Тимко побагровел, смешался вконец и, не сознавая даже, что ему делать, бросился к Чаплинскому и поцеловал его в усы. Поднялся страшный хохот, заставивший Тимка опрометью удрать и запрятаться в бурьянах, где никакие розыски не открыли его убежище; так он и остался там без обеда и без вечери.
За обедом Чаплинский, несмотря на принуку, ел мало, а утолял все внутренний жар запеканками, да наливками, да мальвазиями, да старым венгерским. Марылька, по просьбе Богдана, разыгрывала роль хозяйки и угощала гостя с обворожительною любезностью и изысканным кокетством. Чаплинский пил и все рассыпался в комплиментах, хотя тяжеловесных, литовских, но вырывавшихся бурно из его воспаленного сердца.

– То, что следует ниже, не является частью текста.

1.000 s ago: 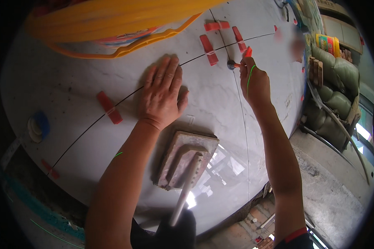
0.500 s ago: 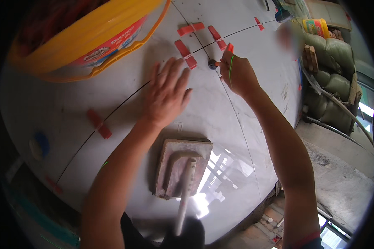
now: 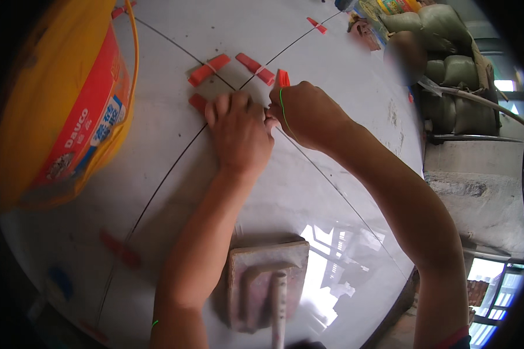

Марылька, заметив с восторгом, что они будили у Богдана вспышки ревности, умела тонко отпарировать их, накинуть узду на опьяненного и охмелевшего пана подстаросту. Фигура и наружность пана подстаросты не могли назваться красивыми, особенно же они теряли при сравнении с Богданом. Но бурные восторги шляхетного пана, вызываемые ее красотой, льстили самолюбию женщины и подкупали ее сердце невольно: она смягчала свой приговор и находила под конец пана старосту даже видным и ловким.
– Нет, – возмущался Чаплинский, – это ужасная жертва, моя пышная панна! Ее мосць не взвесила еще, как, привыкши к роскоши, к неге... воспитавшись, так сказать, как лучший райский квятек{230} в теплице, и вдруг из эдема – в глушь, в дикий гай, в хуторскую трущобу!
– Напрасно пан тревожится обо мне, – ответила, взглянув на Богдана любовно, Марылька, – та теплица, где я росла, была для меня лишь тюрьмой, а эта, как пан выражается, глушь и трущоба для меня рай... всякому дорого то, что говорит его сердцу, что греет лаской.
– Что ни слово у панны, то новый перл! – пожирал ее маслеными, слипающимися глазками Чаплинский. – Як маму кохам, это неисчерпаемый клад сокровищ, – икнул он. – Но неужели паненке не жаль роскошных варшавских пиров, где блеск, великолепие, пышное рыцарство? – подкручивал он свои подбритые усы.
– Моя красота не имеет на панском рынке цены, – улыбнулась нежно Марылька, – а все эти пиры, весь этот блеск – одна лишь лукавая суета; голова только кружится от чада, а на сердце пустота и тоска. Поверь пане, что в безыскусной природе больше красы, что в неизнеженном сердце больше любви и правды.
– Так, панна моя кохана, так! – ухватился Чаплинский за сердце и покачнулся.